Агеев прислушался, стараясь уловить хоть какое-нибудь движение жизни за стенами его дощатого укрытия, но, пожалуй, ни один звук не достигал его слуха. Он не сразу понял, какие звуки искал в тишине его встревоженный слух, но звуков этих уже давно не было слышно — с тех самых пор, как они отбились от группы и повернули на юг. И тогда он подумал: что же это такое случилось в мире, как произошло, что война оказалась так далеко на востоке? И почему он очутился в этом сарае, беспомощный, безоружный почти, переодетый в какую-то вышитую сорочку? Где его армия? Где фронт? Сколько будет продолжаться это отступление и кто в нем повинен? Красноармейцы? Командиры? Наша боевая техника? Или все решило превосходство немцев, внезапность их мощного удара, их мастерство и совершенство их тактики на поле боя?
За несколько дней боев, в которых ему довелось участвовать, он воочию убедился, что в войсках недостатка решимости противостоять врагу не было, что бойцы и особенно командиры, не щадя себя, порой сверх всякой возможности дрались с врагом, иногда здорово колотили его на малых участках, хотя и не могли сколько-нибудь ощутимо изменить общую обстановку на фронте, которая с того самого рокового воскресенья оказалась разгромной. Невзирая на свои потери, на стойкость и упорство многих наших частей, немцы ломали оборону, обходили, окружали на широком фронте и безостановочно катились на восток. Где они сейчас и где фронт, что ждет армию и страну в недалеком будущем — вот те вопросы, от которых в гнетущем испуге билось сердце, которые, если над ними задуматься, казалось, были способны свести с ума. На его глазах гибли люди, рушились вековые устои и ставилось под вопрос будущее всей земли — как можно было сохранять спокойствие, мирно спать в этом тихом уголке Белоруссии, куда его загнала война?

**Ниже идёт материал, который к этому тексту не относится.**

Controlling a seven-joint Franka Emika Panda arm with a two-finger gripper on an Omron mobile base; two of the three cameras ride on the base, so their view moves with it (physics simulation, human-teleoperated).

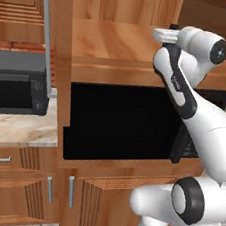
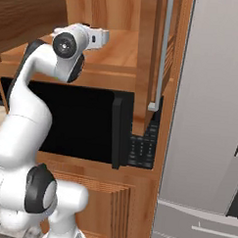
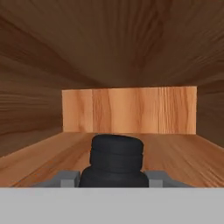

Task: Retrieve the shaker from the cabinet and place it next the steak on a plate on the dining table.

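The shaker (image 3: 116,161) is held upright on the cabinet (image 3: 131,109) shelf, long axis vertical, rounded top up, clamped between the jaws; a microwave (image 1: 118,123) sits below.

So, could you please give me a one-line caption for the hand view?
Fingers closed on the black shaker on the wooden shelf inside the cabinet.

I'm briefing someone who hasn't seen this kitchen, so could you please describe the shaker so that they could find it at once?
Start at the black microwave; directly above it is the open wooden cabinet. On its shelf, between the fingertips of the gripper, stands the shaker: a small black ribbed cylinder, the one dark thing against the pale wood.
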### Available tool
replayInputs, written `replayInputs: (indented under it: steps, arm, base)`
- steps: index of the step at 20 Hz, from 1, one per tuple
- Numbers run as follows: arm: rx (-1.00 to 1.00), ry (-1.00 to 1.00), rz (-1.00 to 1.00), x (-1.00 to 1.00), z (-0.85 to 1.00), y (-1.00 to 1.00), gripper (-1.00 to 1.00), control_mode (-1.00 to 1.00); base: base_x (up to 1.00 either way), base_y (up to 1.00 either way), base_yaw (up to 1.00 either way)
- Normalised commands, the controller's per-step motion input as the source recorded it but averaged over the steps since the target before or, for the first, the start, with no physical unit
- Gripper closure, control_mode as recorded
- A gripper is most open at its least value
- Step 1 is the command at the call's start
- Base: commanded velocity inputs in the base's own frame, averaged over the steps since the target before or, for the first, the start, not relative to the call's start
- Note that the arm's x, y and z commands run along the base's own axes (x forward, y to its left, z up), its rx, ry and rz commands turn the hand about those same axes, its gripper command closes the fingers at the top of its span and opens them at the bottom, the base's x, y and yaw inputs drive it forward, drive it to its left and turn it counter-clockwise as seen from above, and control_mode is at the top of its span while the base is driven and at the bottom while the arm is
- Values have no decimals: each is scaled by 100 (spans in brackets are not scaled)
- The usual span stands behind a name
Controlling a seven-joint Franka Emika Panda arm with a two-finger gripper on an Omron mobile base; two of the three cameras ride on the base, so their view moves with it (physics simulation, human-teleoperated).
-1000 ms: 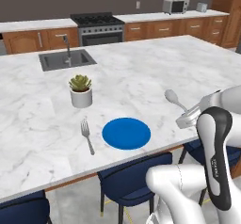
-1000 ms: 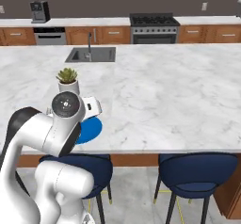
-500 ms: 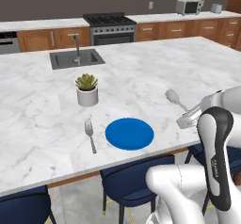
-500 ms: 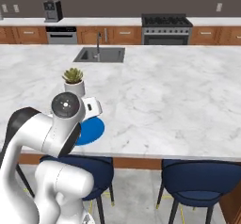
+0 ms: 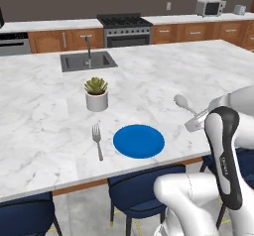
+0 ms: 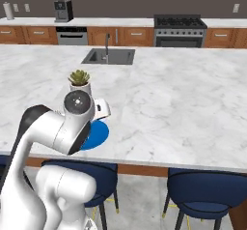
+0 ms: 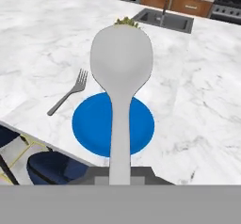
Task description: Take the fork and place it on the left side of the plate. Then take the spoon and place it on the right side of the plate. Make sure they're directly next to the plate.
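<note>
Hand (image 5: 194, 122) clamped on spoon (image 7: 121, 72) by handle, held above counter (image 5: 44, 106) right of plate (image 5: 139, 141). Fork (image 5: 97, 139) lies just left of plate. My worry: spoon lands apart from plate or clips rim. Spoon's long axis runs straight out from hand, bowl leading, toward potted plant (image 5: 96, 94).

The blue plate (image 5: 139, 141) lies flat near the counter's front edge. The grey fork (image 5: 97, 141) lies just left of it. The grey spoon (image 7: 120, 91) is held up in the air, bowl forward.
</note>
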Motion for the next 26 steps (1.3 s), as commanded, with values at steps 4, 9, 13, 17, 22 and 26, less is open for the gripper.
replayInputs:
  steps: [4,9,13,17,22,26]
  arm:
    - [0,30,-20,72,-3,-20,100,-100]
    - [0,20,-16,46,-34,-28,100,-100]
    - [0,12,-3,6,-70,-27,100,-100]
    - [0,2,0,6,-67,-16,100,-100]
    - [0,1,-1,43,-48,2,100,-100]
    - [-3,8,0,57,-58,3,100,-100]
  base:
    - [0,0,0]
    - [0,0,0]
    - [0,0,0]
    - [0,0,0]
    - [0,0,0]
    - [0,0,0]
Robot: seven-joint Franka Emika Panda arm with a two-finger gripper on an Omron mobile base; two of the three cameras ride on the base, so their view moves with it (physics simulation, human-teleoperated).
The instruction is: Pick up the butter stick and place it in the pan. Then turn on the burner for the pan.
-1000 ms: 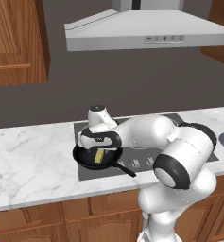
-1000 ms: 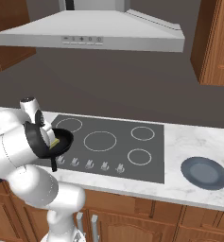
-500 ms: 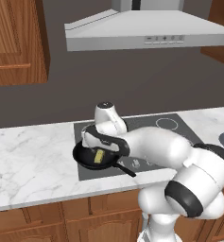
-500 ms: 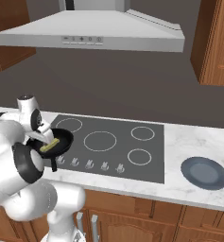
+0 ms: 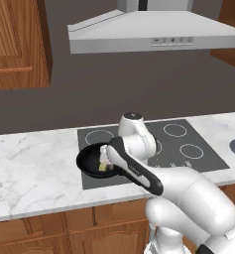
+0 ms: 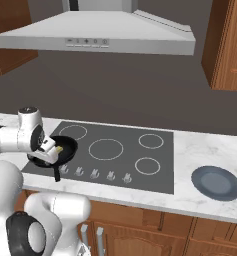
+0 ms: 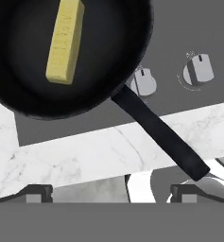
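Observation:
The black pan point(image 7: 114, 47) sits on the front left burner of the cooktop, its long handle point(image 7: 160, 134) pointing toward the counter's front edge. Inside it lies the pale yellow butter stick point(image 7: 65, 41), flat on the pan floor and touching nothing else. My gripper point(image 7: 111, 194) hovers open over the counter edge, back from the pan, with nothing between its fingers. In the left base view the gripper point(image 5: 109, 156) hangs just above the pan point(image 5: 87, 159) and the butter stick point(image 5: 105, 168). From the right the pan point(image 6: 68, 144) and butter stick point(image 6: 59, 148) show beside my hand.
A row of grey knobs point(image 7: 144, 82) runs along the front of the dark cooktop point(image 6: 120, 135), two of them right by the pan handle. A blue-grey plate point(image 6: 215, 181) lies on the marble counter at the right. A range hood point(image 6: 100, 37) hangs overhead.
My hand has drawn back and sideways from above the pan toward the counter's front, and the arm's elbow has swung low. The butter stick stays in the pan.

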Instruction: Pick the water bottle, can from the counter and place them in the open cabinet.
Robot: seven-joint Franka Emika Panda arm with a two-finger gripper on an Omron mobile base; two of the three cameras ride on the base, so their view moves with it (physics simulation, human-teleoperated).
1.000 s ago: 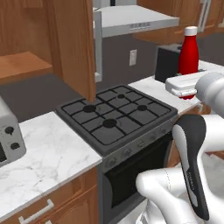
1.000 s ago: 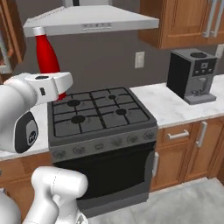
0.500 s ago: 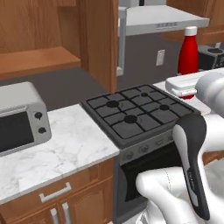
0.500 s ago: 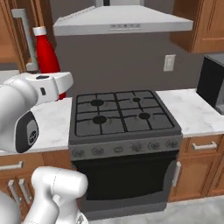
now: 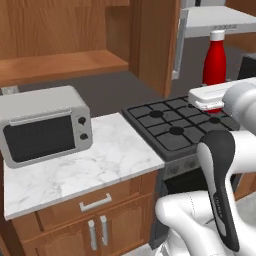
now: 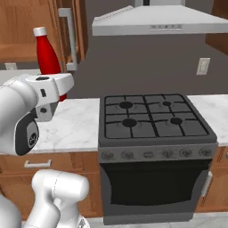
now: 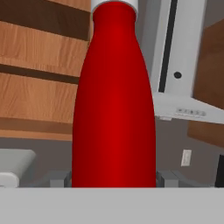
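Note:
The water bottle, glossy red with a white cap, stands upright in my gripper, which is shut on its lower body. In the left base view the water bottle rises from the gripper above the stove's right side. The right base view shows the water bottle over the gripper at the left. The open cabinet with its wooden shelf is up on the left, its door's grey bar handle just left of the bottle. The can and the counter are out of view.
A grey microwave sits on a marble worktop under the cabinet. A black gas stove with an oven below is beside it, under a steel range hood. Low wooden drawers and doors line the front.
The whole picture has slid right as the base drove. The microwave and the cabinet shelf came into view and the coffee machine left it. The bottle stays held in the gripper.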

Все последние дни после разгрома, пробираясь к этому местечку, Агеев страдал от неизвестности, от абсолютного отсутствия информации; люди, что встречались на их пути, тоже знали немного, больше обходились догадками и предположениями, а слухи оказывались одни фантастичнее других, слухам Агеев старался не верить. Но, каким бы ни было его недоверие, одно оставалось несомненным — немцы перешли Днепр. И он думал, что если даже на Днепре их остановить не сумели, сдали Могилев, Витебск, Гомель, так чего ждать дальше? Ведь там рукой подать до Москвы.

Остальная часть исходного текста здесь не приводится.